• _TASK ITEM_: Search the data for the string "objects", and report each line where it is found.

• _PROVIDED MATERIAL_:
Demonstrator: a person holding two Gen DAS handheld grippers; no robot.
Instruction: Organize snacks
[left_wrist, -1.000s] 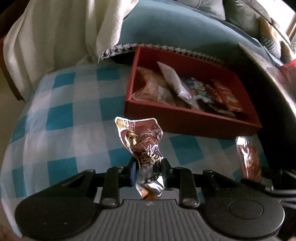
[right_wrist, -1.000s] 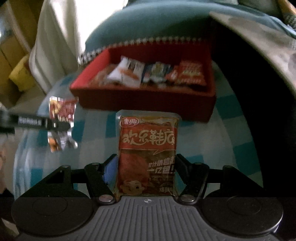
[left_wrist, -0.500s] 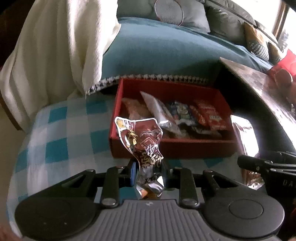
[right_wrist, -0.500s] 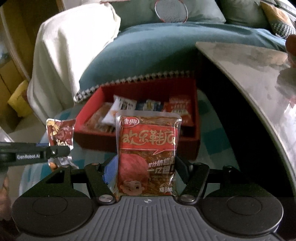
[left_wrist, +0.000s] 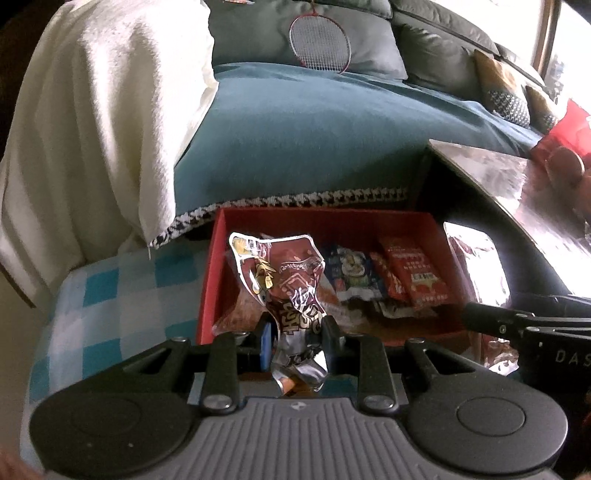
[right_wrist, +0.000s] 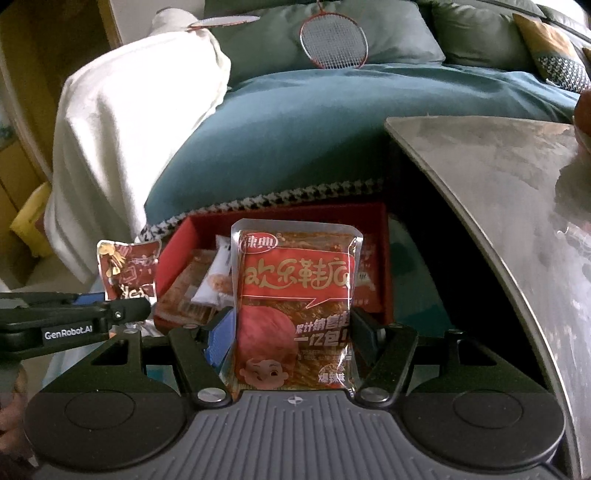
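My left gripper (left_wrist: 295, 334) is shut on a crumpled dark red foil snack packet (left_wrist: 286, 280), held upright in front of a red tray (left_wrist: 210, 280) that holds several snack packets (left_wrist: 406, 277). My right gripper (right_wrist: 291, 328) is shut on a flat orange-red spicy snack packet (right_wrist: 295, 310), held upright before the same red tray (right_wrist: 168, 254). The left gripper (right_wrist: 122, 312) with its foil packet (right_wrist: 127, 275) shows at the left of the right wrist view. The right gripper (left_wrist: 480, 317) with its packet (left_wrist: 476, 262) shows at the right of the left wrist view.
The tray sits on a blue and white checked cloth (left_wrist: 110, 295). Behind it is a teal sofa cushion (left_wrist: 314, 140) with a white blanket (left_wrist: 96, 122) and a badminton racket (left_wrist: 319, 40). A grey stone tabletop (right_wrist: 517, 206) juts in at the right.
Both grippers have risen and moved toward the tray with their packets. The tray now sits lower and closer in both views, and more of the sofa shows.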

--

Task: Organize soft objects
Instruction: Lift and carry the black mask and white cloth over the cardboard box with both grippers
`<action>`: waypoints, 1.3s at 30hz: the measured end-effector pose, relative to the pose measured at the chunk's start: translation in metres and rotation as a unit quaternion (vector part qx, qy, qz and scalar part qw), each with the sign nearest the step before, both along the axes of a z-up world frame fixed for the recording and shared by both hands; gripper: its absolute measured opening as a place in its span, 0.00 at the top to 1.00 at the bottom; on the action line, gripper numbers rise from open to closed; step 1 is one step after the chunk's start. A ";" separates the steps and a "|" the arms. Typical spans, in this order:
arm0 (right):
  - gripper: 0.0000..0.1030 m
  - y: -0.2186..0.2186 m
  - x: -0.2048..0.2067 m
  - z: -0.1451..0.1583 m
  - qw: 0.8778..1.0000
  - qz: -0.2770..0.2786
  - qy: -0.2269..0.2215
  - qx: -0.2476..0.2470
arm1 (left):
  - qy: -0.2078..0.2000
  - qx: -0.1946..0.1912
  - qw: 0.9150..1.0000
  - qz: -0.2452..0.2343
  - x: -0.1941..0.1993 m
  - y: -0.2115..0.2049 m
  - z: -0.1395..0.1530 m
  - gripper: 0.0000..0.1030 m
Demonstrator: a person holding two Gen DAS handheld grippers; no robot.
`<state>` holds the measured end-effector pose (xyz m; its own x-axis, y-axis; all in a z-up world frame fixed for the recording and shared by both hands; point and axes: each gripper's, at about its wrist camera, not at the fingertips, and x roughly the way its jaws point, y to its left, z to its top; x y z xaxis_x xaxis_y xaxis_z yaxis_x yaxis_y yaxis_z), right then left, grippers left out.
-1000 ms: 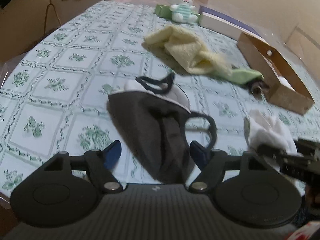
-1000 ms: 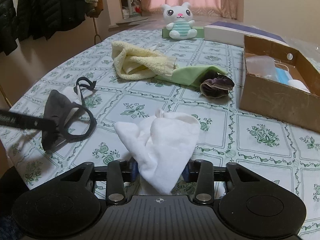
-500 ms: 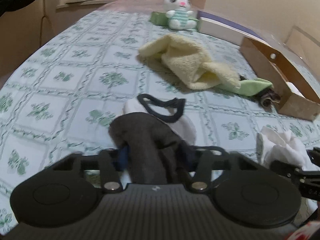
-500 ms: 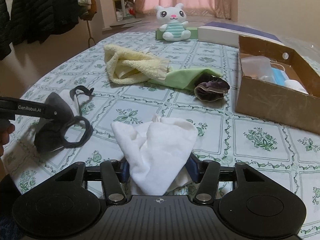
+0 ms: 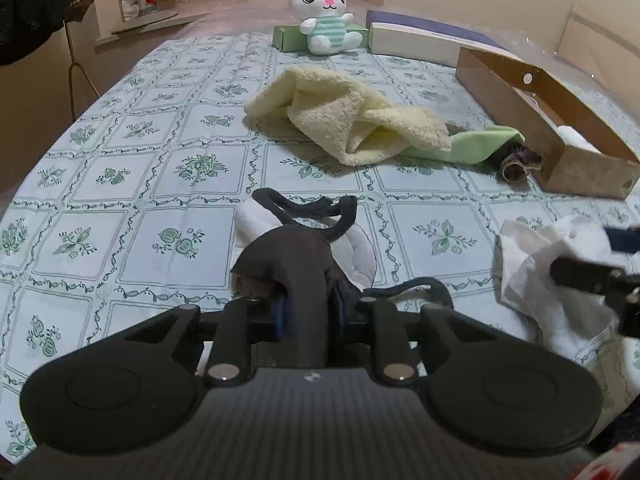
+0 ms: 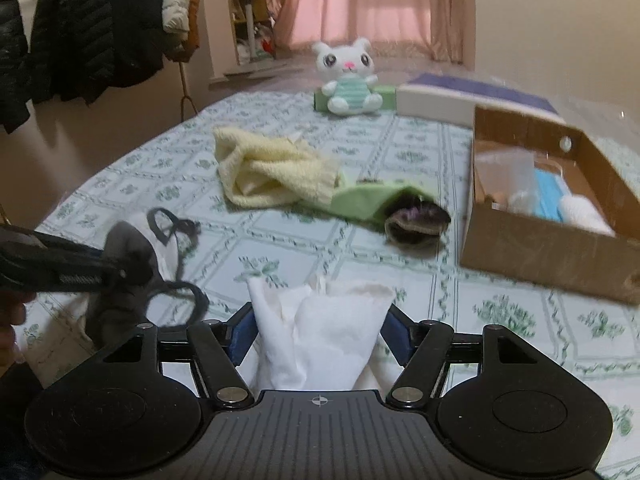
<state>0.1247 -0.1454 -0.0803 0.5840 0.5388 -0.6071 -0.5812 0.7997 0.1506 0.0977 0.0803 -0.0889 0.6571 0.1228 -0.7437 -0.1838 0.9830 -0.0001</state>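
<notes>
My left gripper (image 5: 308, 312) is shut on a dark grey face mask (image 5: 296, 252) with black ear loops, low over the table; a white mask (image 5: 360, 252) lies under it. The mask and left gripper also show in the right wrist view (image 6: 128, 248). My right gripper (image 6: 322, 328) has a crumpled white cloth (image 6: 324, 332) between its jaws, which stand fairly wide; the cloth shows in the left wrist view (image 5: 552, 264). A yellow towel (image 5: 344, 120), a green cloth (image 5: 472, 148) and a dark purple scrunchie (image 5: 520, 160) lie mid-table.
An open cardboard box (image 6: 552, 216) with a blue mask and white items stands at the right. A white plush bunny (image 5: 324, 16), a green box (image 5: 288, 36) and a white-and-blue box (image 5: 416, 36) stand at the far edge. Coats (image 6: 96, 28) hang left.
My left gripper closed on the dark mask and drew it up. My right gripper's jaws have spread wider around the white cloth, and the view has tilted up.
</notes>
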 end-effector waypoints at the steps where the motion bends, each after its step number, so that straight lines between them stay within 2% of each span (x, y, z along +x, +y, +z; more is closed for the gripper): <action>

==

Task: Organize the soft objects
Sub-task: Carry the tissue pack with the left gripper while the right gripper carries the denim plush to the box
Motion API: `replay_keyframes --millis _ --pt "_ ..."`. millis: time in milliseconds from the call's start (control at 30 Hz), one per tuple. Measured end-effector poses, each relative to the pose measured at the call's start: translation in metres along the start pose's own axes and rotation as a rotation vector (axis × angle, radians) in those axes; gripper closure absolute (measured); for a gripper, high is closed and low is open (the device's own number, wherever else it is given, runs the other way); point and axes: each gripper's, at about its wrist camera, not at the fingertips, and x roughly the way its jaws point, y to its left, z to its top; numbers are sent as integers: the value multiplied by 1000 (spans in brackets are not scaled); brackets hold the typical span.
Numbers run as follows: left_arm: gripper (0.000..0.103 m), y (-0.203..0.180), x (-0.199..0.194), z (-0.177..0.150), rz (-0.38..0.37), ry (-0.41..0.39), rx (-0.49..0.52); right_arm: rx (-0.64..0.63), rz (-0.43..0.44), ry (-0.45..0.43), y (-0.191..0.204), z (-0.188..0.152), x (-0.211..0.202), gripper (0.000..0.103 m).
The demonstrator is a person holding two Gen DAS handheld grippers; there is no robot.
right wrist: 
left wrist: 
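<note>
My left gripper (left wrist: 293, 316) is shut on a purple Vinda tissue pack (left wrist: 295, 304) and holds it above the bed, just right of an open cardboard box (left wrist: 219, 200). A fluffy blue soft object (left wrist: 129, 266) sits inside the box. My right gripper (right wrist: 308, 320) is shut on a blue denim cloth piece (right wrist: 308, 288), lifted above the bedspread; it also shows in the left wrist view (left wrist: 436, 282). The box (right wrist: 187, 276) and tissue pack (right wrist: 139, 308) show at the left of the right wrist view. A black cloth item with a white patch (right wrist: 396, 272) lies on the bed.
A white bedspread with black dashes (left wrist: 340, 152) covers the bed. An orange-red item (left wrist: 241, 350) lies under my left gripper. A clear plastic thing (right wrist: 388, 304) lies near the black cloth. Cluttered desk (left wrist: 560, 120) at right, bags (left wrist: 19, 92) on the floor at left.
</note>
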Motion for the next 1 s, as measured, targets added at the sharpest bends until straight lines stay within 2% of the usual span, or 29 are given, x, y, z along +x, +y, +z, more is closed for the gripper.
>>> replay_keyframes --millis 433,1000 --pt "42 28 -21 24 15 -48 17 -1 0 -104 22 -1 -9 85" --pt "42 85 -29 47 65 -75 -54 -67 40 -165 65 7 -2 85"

• _OUTPUT BELOW_:
Task: Organize soft objects
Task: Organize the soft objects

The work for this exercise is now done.